About this exercise:
Every line below should be duplicated exactly.

Input data:
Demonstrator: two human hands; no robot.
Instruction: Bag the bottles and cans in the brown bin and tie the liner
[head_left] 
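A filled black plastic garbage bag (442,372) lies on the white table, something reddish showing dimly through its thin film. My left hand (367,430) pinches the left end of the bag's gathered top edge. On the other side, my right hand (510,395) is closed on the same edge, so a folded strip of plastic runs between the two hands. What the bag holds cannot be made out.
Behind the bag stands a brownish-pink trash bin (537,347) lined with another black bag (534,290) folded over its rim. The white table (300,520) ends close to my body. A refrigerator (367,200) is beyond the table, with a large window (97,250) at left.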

Exercise result:
Demonstrator: two human hands; no robot.
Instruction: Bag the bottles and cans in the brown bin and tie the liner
[head_left] 
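A filled black plastic garbage bag (442,372) lies on the white table, something reddish showing dimly through its thin film. My left hand (367,430) pinches the left end of the bag's gathered top edge. On the other side, my right hand (510,395) is closed on the same edge, so a folded strip of plastic runs between the two hands. What the bag holds cannot be made out.
Behind the bag stands a brownish-pink trash bin (537,347) lined with another black bag (534,290) folded over its rim. The white table (300,520) ends close to my body. A refrigerator (367,200) is beyond the table, with a large window (97,250) at left.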

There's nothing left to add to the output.